A LAND WITHIN
1.11.24 – 14.11.24
Marine Workshops, Newhaven, BN9 0ER
“The land knows you, even when you are lost.”
Braiding Sweetgrass: Indigenous Wisdom, Scientific Knowledge and the Teachings of Plants
Robin Wall Kimmerer
Any consideration of our relation to the land we inhabit is at once political, geographic, historical, and economic. How does the land shape our conception of personal space and collective place? Where does it start and end, what are its boundaries? How has this changed over time and why? And of course, who possesses the land? Who profits from the things that may grow from it or be built upon it?
To consider ourselves a part of the land – and the land as a part of us – requires other, hazier, questions. How does the land inhabit us? How do its contours and the elements shape our bodies? How can its rhythms regulate, reflect or heighten our emotions? What stories do we tell together?

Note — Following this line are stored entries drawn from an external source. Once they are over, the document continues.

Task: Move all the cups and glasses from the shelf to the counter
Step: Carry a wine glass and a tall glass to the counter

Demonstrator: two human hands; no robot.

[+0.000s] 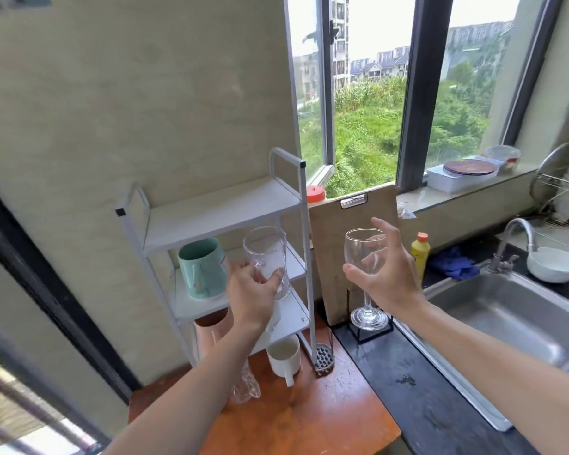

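Note:
My left hand (253,292) grips a clear glass tumbler (266,254) by its lower half, in front of the right side of the white shelf rack (224,210). A teal mug (201,267) stands on the rack's middle tier, and a copper-coloured cup (207,328) sits low behind my left arm. A wine glass (366,257) stands with its foot on the black counter (408,392). My right hand (386,279) is around its bowl, thumb in front and straight fingers spread behind. A white mug (284,356) and a clear glass (243,385) stand on the wooden counter (309,418).
A wooden cutting board (339,231) leans upright behind the wine glass. A yellow bottle (420,254), a blue cloth (450,262), a steel sink (506,320) with faucet (516,231) and a white bowl (552,266) lie to the right. A metal utensil (324,357) stands by the rack's foot.

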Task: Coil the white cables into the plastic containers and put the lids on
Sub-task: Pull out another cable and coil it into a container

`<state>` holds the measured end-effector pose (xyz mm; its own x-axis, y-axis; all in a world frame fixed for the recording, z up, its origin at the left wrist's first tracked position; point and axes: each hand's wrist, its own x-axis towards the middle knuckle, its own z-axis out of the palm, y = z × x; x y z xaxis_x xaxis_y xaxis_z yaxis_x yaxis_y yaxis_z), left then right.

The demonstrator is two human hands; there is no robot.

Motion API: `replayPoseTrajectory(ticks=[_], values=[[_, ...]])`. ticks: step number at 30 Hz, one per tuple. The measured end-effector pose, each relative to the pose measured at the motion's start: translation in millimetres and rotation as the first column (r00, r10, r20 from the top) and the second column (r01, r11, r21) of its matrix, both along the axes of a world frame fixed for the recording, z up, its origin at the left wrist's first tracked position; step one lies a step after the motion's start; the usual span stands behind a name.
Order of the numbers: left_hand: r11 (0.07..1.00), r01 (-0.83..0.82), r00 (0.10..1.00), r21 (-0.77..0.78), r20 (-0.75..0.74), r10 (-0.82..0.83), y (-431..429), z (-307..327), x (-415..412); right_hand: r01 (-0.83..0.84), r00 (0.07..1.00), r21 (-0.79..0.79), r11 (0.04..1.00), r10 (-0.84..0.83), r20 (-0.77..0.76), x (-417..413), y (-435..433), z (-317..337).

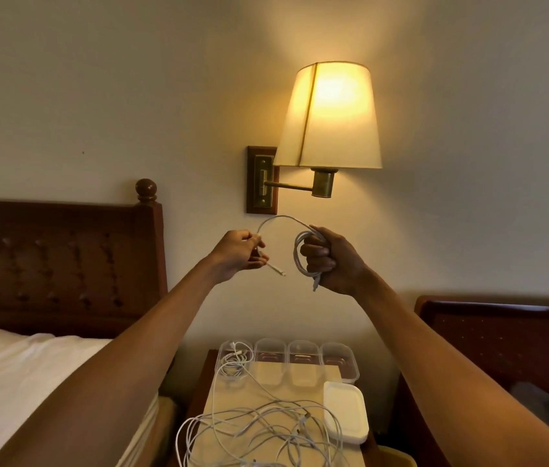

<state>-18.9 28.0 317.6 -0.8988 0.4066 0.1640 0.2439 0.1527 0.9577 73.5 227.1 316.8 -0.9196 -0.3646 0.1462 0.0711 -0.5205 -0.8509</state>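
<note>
Both arms are raised in front of the wall. My right hand grips a coiled bundle of white cable. The cable's free end arcs left to my left hand, which pinches it near the plug; the plug sticks out below that hand. On the bedside table below, several clear plastic containers stand in a row. The leftmost container holds a coiled cable. A tangle of loose white cables lies in front of them. A stack of white lids sits at the right.
A lit wall lamp hangs just above my hands. A bed with white sheets and a dark wooden headboard is at the left. A second dark wooden headboard is at the right.
</note>
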Motion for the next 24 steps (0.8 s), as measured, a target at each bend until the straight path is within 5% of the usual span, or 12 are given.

In A Land Within, a group of female artists engage with both distinct geographical places – from a forgotten Bronze Age settlement to the moon – and imagined landscapes – interior fantasies or possible futures. Often steeped in history and research, their projects are linked by psychological vigilance, whimsical force and a spirit of exploration and adventure.
Kathryn Martin’s studio, in the South Downs, overlooks Itford Hill. Once a Bronze Age settlement excavated in the 1950s, its layers of chalk have long since resettled. For the project Come, See Real Flowers of This Painful World (2020), Martin collected and photographed 49 native wildflowers. Isolated against a graph paper backdrop, their thin stalks and delicate features belie their persistence. Her most recent project, Ossa (2023), draws together archival imagery from the original excavation with new photographs of the land’s contemporary rhythms. Flocks of birds fly across decades, and the moon shines and wanes. Like the tweedy archeologist, we long to stick our head in the dirt and know its secrets.
Véronique Rolland gives us exact coordinates for the geographical centre of Britain: 54°0’13.176”N 2°32’52.278”W. Set in the Forest of Bowland in Lancashire, it is a protected Area of Outstanding Natural Beauty, accessible only by a 6-hour hike. Rolland’s long trek pitted her against harsh elements, and she was at first unable to carry out the photographic survey she’d intended to make. She returned later, to a more peaceful reception, while the looming Scottish referendum threatened to decentre its symbolic meaning. Her images take multiple forms, offering undulating and immersive views of the heart of this uncertain collection of nations. In Memories of an Unknown Island, Rolland inverts her quest, looking inward to create a place full of lush natural textures and surfaces that become connected by the force of imagination.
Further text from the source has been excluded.